- **Listed records**:
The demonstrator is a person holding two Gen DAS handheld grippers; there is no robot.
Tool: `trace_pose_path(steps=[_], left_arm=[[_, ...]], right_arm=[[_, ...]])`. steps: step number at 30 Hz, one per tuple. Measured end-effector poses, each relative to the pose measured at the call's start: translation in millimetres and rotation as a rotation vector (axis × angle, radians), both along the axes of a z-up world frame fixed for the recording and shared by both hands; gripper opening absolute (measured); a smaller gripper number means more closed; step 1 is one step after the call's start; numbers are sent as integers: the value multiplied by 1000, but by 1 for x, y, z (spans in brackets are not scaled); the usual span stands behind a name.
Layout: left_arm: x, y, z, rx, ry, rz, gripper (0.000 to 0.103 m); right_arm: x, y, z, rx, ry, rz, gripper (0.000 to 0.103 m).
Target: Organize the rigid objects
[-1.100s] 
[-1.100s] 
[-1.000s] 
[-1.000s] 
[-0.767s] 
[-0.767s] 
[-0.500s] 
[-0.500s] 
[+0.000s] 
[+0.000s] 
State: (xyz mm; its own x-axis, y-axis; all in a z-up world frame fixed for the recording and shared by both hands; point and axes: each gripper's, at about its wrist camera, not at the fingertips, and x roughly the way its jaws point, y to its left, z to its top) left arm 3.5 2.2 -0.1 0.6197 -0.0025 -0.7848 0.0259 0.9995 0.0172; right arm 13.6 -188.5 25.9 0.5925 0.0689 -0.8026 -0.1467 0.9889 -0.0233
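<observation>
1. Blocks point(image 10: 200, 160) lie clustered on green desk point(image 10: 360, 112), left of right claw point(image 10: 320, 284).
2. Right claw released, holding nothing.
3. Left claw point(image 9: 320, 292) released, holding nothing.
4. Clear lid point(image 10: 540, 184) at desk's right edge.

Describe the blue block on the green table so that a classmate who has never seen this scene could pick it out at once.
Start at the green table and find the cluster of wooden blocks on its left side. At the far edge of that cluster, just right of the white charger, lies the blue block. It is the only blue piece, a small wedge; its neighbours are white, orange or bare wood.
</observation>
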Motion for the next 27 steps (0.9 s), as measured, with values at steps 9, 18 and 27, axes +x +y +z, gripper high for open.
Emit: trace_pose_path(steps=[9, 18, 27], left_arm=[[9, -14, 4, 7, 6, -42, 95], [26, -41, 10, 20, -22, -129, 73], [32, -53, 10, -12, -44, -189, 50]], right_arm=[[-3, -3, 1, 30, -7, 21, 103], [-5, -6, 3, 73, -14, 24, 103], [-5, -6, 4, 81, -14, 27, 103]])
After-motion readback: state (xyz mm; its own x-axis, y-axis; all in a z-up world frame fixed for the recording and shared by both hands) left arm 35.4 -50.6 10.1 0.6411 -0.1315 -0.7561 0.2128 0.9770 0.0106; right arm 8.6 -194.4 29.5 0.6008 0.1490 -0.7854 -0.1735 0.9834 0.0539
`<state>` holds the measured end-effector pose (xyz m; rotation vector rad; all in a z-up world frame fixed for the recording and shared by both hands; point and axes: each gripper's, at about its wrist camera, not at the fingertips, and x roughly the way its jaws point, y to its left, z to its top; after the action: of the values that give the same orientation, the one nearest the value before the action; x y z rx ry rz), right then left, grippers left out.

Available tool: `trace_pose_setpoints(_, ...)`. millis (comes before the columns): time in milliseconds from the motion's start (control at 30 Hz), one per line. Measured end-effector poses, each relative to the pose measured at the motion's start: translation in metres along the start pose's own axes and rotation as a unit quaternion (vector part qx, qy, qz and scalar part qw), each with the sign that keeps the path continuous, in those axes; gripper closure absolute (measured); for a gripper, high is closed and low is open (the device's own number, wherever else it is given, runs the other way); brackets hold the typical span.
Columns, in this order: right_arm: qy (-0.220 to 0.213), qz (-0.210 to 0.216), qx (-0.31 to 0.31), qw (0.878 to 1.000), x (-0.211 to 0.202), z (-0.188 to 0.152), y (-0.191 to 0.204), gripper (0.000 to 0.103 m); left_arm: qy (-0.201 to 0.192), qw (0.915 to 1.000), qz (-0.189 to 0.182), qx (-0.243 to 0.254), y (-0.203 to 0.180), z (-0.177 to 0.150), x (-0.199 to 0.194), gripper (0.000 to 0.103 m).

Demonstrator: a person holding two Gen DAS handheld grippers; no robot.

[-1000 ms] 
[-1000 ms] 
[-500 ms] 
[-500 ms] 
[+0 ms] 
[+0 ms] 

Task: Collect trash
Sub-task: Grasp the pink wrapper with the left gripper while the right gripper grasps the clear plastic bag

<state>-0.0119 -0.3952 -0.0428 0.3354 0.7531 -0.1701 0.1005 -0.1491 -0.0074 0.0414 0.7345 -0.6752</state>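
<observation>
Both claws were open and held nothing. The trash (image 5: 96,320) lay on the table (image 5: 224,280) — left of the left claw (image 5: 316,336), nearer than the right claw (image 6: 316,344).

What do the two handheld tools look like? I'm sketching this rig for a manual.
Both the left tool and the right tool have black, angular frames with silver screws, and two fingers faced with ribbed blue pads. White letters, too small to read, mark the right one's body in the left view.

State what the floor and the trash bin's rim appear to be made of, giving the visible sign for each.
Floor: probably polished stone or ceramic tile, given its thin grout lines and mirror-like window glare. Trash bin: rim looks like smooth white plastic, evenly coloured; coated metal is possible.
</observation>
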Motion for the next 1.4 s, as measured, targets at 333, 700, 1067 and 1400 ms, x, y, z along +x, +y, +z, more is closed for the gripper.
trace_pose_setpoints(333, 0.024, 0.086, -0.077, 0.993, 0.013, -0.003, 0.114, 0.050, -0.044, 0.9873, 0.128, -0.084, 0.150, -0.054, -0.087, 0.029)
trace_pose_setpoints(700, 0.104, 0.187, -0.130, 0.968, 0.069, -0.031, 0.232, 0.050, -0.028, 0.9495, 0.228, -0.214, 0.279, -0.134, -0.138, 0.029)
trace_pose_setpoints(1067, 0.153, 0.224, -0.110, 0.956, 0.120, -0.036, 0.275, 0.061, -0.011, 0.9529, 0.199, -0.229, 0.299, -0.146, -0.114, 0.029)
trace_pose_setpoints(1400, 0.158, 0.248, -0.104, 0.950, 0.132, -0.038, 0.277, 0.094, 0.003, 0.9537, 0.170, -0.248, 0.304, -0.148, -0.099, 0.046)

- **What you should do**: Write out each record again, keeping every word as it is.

- **Reply to the task**:
The demonstrator is a person holding two Gen DAS handheld grippers; there is no robot.
Tool: `trace_pose_path(steps=[_], left_arm=[[_, ...]], right_arm=[[_, ...]])`. steps: step number at 30 Hz, one per tuple. Measured end-effector poses, each relative to the pose measured at the call's start: translation in millimetres and rotation as a rotation vector (axis × angle, radians), both along the axes of a z-up world frame fixed for the recording and shared by both hands; gripper opening absolute (measured); a smaller gripper number means more closed; step 1 is one step after the call's start; numbers are sent as integers: the value multiplied by 1000, but by 1 for x, y, z (spans in brackets are not scaled); the usual span stands behind a name.
Layout: left_arm: x, y, z, rx, ry, rz, gripper (0.000 to 0.103 m); right_arm: x, y, z, rx, ry, rz, gripper (0.000 to 0.103 m).
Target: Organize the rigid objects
[-1.100s] 
[-1.100s] 
[-1.000s] 
[-1.000s] 
[-0.767s] 
[-0.767s] 
[-0.500s] 
[-0.500s] 
[+0.000s] 
[+0.000s] 
State: (xyz mm; its own x-axis, y-axis; all in a z-up world frame fixed for the recording and shared by both hands; point and axes: each gripper's, at about its wrist camera, not at the fingertips, and x roughly the way its jaws point, y to its left, z to its top) left arm 3.5 2.2 -0.1 0.6197 -0.0025 -0.7848 0.0259 0.9995 0.0172; right arm 13.6 -188.5 25.9 0.5925 0.0689 -0.8026 -0.1467 0.9889 -0.0233
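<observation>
1. Blocks point(image 10: 200, 160) lie clustered on green desk point(image 10: 360, 112), left of right claw point(image 10: 320, 284).
2. Right claw released, holding nothing.
3. Left claw point(image 9: 320, 292) released, holding nothing.
4. Clear lid point(image 10: 540, 184) at desk's right edge.

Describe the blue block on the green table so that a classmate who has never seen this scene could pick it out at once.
Start at the green table and find the cluster of wooden blocks on its left side. At the far edge of that cluster, just right of the white charger, lies the blue block. It is the only blue piece, a small wedge; its neighbours are white, orange or bare wood.
</observation>
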Motion for the next 27 steps (0.9 s), as measured, with values at steps 9, 18 and 27, axes +x +y +z, gripper high for open.
Emit: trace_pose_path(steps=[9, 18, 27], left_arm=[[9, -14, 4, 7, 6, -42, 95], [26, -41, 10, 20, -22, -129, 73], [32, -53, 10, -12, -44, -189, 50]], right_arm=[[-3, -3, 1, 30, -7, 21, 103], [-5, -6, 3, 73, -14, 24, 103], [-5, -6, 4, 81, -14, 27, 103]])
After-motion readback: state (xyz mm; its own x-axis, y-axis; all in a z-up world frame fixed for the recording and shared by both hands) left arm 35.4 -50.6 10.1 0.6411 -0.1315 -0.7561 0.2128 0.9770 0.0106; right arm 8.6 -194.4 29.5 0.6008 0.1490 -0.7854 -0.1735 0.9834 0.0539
`<state>` holds the measured end-effector pose (xyz m; rotation vector rad; all in a z-up world frame fixed for the recording and shared by both hands; point and axes: each gripper's, at about its wrist camera, not at the fingertips, and x roughly the way its jaws point, y to its left, z to its top; after the action: of the values that give the same orientation, the one nearest the value before the action; x y z rx ry rz), right then left, grippers left out.

Available tool: `trace_pose_setpoints(_, ...)`. millis (comes before the columns): time in milliseconds from the motion's start (control at 30 Hz), one per line. Measured end-effector poses, each relative to the pose measured at the motion's start: translation in metres along the start pose's own axes and rotation as a unit quaternion (vector part qx, qy, qz and scalar part qw), each with the sign that keeps the path continuous, in those axes; gripper closure absolute (measured); for a gripper, high is closed and low is open (the device's own number, wherever else it is given, runs the other way); brackets hold the typical span.
Columns, in this order: right_arm: qy (-0.220 to 0.213), qz (-0.210 to 0.216), qx (-0.31 to 0.31), qw (0.878 to 1.000), x (-0.211 to 0.202), z (-0.188 to 0.152), y (-0.191 to 0.204), gripper (0.000 to 0.103 m); left_arm: qy (-0.201 to 0.192), qw (0.915 to 1.000), qz (-0.189 to 0.182), qx (-0.243 to 0.254), y (-0.203 to 0.180), z (-0.177 to 0.150), x (-0.199 to 0.194), gripper (0.000 to 0.103 m).

Demonstrator: a person holding two Gen DAS handheld grippers; no robot.

[-1000 ms] 
[-1000 ms] 
[-500 ms] 
[-500 ms] 
[+0 ms] 
[+0 ms] 

Task: Collect trash
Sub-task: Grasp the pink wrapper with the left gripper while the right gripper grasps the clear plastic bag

<state>-0.0119 -0.3952 -0.0428 0.3354 0.7531 -0.1701 0.1005 -0.1491 -0.0074 0.0414 0.7345 -0.6752</state>
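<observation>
Both claws were open and held nothing. The trash (image 5: 96,320) lay on the table (image 5: 224,280) — left of the left claw (image 5: 316,336), nearer than the right claw (image 6: 316,344).

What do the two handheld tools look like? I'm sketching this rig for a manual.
Both the left tool and the right tool have black, angular frames with silver screws, and two fingers faced with ribbed blue pads. White letters, too small to read, mark the right one's body in the left view.

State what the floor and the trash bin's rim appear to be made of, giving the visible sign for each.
Floor: probably polished stone or ceramic tile, given its thin grout lines and mirror-like window glare. Trash bin: rim looks like smooth white plastic, evenly coloured; coated metal is possible.
</observation>
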Motion for the next 1.4 s, as measured, targets at 333, 700, 1067 and 1400 ms, x, y, z along +x, +y, +z, more is closed for the gripper.
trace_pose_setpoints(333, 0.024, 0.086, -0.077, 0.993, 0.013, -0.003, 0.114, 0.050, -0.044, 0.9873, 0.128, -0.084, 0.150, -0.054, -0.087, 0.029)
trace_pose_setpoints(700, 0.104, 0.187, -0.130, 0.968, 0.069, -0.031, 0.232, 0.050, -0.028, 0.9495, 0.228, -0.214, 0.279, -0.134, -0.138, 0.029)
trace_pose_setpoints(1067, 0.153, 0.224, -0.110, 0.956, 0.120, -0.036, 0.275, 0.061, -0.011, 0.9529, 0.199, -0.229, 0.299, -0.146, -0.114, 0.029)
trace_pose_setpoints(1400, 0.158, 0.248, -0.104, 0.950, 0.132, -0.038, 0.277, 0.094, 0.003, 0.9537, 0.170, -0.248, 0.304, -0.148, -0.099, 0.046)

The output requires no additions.